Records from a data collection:
◆ ◆ ◆ ◆ ◆
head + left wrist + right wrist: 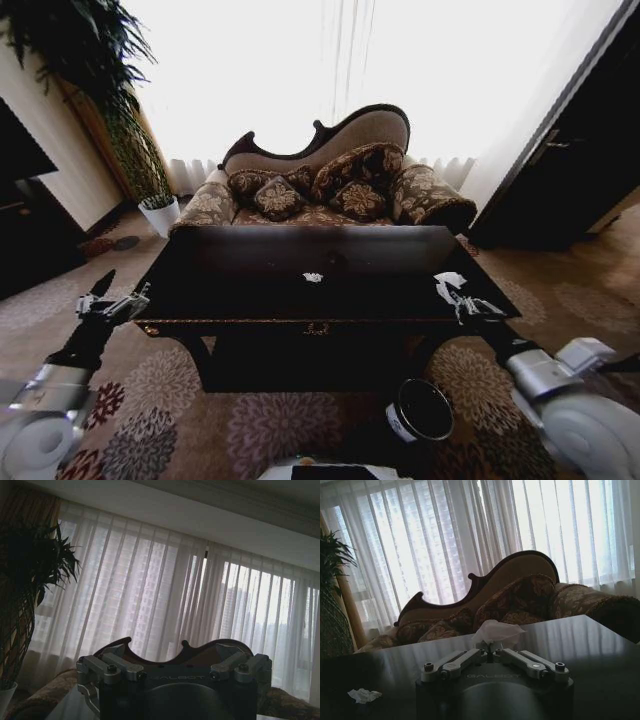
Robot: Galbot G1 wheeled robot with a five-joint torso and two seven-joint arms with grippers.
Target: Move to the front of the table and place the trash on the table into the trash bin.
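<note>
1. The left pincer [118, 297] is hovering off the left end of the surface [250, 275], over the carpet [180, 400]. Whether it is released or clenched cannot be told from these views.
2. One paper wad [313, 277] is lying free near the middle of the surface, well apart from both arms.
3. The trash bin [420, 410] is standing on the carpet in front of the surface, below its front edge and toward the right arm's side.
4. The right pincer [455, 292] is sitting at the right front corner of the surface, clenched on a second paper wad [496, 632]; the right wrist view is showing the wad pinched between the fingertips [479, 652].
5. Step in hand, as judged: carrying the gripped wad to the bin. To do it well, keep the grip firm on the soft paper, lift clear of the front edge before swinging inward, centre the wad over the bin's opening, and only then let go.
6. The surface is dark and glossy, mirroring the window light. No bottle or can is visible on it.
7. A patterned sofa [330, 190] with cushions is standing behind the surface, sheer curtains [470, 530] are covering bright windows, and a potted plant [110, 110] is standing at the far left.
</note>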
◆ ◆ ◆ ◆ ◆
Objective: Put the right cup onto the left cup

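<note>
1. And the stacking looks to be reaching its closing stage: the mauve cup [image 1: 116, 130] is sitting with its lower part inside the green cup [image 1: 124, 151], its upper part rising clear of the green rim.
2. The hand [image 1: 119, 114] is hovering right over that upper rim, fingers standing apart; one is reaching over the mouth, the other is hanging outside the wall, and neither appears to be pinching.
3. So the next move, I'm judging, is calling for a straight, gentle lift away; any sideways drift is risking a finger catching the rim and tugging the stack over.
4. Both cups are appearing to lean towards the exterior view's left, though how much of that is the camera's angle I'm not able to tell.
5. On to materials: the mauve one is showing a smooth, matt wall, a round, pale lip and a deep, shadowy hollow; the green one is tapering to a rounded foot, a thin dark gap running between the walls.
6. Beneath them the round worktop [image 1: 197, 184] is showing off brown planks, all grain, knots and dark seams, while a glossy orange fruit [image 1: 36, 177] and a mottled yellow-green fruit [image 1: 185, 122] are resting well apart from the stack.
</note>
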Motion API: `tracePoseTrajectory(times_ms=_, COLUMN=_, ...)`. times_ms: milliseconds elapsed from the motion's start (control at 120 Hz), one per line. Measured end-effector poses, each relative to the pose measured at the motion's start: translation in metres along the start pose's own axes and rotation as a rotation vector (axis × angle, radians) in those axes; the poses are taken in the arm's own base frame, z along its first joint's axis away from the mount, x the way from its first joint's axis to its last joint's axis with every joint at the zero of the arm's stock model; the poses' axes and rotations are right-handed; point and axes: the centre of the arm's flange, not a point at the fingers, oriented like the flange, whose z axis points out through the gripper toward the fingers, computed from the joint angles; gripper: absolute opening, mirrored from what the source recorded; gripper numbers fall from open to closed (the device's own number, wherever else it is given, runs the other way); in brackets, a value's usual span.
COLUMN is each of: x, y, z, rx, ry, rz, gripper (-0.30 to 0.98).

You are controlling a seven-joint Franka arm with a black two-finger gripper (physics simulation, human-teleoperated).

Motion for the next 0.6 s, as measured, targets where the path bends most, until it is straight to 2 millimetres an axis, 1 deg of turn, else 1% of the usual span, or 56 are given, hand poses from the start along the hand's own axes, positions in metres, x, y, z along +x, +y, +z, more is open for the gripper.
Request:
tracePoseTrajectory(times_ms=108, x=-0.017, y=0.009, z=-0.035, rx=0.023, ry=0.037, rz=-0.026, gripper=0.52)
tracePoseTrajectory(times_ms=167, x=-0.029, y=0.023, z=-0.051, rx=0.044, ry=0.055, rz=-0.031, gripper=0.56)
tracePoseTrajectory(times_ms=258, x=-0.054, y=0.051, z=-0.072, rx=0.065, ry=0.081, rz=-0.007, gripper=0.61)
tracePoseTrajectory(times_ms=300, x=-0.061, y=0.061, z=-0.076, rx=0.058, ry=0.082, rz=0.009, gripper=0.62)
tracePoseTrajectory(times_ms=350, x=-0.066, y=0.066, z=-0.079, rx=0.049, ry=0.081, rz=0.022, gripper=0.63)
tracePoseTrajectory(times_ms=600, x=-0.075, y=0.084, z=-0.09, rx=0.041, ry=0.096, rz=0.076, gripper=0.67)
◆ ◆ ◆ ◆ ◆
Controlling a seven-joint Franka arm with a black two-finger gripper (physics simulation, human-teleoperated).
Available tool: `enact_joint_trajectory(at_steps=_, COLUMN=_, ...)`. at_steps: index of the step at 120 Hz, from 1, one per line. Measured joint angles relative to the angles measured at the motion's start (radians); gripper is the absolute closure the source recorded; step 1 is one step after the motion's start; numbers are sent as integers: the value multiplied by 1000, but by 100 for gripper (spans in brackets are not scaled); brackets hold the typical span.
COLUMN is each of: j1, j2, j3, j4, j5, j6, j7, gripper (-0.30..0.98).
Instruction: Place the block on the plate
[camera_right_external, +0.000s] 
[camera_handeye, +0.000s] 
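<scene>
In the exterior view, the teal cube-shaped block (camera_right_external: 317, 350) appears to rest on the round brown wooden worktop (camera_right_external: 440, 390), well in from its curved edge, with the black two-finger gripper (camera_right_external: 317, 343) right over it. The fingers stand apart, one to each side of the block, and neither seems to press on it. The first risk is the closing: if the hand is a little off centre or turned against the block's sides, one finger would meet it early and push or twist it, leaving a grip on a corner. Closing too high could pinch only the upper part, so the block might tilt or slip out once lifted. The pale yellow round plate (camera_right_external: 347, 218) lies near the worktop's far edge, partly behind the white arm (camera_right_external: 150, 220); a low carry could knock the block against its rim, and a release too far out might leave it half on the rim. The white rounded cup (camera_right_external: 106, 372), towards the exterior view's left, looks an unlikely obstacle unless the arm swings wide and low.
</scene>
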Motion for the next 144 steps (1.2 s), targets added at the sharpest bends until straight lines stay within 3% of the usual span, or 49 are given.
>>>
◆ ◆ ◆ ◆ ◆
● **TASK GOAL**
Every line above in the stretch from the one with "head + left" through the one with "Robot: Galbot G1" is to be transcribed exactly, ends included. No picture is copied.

● **EXERCISE ANSWER**
head + left wrist + right wrist: 
Robot: Galbot G1 wheeled robot with a five-joint torso and two seven-joint arms with grippers.

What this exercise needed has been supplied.